PROBLEM:
From the records below, extract only the lines running from the line with "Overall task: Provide" to the line with "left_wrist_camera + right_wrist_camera", both lines included, reproducing them exactly.

Data items

Start of Block

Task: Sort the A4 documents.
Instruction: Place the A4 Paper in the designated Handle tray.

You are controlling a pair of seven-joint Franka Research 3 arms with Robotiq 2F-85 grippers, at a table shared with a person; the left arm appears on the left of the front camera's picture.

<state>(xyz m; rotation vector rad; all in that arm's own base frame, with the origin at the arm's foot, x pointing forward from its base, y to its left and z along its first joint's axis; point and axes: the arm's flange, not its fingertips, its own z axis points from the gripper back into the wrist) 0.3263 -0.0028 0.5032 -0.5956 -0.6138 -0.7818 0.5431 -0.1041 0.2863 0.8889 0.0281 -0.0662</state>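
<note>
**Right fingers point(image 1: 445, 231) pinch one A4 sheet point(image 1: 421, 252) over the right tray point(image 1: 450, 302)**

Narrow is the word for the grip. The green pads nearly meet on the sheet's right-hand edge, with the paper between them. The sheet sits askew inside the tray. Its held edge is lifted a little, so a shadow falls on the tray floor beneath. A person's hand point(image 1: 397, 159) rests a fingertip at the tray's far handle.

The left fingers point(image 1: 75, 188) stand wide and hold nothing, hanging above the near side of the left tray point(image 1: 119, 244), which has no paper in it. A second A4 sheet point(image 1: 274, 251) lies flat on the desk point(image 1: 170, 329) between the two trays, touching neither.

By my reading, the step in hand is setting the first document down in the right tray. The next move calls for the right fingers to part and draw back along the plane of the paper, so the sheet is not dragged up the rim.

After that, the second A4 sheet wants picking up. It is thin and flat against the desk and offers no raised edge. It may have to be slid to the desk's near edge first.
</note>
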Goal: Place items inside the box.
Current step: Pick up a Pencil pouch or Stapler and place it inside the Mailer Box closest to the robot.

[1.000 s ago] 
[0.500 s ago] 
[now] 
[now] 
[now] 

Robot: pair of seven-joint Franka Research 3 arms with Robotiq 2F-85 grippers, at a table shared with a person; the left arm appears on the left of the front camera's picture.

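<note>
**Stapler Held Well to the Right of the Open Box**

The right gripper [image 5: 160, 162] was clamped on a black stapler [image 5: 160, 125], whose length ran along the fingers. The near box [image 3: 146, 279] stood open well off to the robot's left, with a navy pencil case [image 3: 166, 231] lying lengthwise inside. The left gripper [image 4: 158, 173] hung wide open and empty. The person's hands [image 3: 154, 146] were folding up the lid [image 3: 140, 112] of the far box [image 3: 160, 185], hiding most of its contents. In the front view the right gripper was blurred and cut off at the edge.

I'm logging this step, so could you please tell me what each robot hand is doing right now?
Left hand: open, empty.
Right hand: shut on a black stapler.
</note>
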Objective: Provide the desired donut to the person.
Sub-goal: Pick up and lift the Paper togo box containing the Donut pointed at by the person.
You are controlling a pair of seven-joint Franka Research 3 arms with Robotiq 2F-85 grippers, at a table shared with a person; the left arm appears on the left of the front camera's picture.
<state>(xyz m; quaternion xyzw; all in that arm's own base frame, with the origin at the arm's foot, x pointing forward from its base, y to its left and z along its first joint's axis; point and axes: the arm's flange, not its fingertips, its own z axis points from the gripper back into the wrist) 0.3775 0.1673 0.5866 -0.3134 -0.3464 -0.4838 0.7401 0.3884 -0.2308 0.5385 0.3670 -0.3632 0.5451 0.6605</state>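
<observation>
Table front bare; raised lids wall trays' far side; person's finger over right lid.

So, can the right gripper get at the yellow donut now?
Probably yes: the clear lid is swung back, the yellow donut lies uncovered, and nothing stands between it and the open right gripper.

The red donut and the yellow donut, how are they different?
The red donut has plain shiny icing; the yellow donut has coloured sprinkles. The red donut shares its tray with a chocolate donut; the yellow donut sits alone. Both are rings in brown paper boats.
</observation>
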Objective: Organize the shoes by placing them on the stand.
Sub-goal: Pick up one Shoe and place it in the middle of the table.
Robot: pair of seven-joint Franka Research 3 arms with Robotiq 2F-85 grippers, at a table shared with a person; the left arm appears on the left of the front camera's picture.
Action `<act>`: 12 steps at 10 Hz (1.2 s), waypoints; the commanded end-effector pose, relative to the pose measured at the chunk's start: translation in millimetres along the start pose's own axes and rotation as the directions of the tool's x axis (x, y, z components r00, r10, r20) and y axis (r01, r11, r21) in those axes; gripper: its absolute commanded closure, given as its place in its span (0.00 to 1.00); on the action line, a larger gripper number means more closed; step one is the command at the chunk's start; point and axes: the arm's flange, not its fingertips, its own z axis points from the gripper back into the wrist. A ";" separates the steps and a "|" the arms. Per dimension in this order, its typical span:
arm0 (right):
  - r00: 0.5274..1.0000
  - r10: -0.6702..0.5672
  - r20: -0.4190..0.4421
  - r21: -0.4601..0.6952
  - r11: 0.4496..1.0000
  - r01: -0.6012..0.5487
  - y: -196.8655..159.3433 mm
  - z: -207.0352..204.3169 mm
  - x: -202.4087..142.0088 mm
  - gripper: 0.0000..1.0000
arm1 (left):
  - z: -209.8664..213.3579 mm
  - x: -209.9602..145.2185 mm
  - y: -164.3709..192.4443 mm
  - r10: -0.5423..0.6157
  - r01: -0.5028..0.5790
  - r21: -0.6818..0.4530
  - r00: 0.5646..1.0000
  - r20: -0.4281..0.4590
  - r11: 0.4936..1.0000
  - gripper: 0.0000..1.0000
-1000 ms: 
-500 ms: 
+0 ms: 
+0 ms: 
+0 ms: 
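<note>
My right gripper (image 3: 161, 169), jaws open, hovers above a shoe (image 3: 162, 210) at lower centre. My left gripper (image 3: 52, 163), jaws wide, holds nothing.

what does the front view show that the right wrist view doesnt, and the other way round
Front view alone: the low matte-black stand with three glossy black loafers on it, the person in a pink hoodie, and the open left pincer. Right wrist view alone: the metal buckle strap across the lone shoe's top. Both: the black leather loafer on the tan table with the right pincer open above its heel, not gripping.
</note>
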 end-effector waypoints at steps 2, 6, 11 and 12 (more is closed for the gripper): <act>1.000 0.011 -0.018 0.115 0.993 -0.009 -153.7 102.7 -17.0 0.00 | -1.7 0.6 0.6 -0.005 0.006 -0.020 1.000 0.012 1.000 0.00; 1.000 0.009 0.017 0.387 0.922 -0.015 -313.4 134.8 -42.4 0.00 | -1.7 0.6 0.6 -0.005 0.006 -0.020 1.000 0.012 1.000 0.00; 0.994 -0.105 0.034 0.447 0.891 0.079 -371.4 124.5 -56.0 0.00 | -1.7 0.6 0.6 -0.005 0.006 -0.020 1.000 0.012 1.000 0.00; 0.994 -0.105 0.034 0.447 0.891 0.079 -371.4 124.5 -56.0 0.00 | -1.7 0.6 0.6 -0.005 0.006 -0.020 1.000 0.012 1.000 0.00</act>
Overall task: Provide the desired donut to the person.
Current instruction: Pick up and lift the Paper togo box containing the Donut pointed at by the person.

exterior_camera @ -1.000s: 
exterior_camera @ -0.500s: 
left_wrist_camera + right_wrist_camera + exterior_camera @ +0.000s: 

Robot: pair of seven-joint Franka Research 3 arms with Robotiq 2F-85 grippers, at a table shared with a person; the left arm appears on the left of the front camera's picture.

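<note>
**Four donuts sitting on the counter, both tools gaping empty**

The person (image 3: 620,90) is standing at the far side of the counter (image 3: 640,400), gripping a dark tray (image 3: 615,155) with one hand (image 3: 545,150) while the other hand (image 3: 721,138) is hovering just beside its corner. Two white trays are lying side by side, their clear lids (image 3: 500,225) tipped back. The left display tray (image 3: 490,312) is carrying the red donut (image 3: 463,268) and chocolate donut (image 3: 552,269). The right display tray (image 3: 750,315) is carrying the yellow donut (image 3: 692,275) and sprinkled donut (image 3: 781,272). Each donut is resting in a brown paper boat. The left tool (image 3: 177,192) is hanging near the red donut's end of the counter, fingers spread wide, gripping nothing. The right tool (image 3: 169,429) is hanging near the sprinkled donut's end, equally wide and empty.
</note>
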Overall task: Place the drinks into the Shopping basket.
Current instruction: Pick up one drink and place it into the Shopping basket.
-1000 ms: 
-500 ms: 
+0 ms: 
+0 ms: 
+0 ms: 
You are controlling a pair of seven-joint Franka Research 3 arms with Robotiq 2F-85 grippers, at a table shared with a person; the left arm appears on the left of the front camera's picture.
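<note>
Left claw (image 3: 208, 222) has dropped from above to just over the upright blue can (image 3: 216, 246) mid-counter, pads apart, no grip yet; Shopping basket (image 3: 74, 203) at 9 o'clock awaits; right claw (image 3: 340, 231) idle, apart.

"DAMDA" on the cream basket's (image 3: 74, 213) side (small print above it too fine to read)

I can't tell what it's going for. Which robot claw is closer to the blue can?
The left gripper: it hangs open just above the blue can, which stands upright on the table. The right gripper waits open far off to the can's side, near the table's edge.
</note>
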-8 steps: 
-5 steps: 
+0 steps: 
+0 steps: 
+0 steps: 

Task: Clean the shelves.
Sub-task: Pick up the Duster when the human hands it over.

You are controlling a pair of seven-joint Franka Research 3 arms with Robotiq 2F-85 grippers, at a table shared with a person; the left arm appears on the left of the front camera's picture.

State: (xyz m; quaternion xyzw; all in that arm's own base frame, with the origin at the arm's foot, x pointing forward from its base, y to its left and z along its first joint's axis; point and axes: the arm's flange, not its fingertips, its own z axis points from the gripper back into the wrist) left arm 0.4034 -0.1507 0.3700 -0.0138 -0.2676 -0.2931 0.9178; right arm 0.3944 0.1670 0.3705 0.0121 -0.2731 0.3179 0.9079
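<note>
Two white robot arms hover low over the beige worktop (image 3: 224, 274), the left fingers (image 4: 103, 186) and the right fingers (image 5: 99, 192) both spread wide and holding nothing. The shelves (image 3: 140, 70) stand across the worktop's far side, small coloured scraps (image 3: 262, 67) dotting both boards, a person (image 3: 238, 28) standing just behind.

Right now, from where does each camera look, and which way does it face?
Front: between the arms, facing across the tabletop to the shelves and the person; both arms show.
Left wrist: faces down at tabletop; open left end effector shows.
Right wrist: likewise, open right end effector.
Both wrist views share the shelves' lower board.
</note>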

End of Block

ANSWER AREA:
Overall task: Provide the desired donut to the person.
Current instruction: Pick up and lift the Paper togo box containing the Donut pointed at by the person.

exterior_camera @ -1.000s: 
exterior_camera @ -0.500s: 
left_wrist_camera + right_wrist_camera + exterior_camera @ +0.000s: 

The exercise requires no additional answer.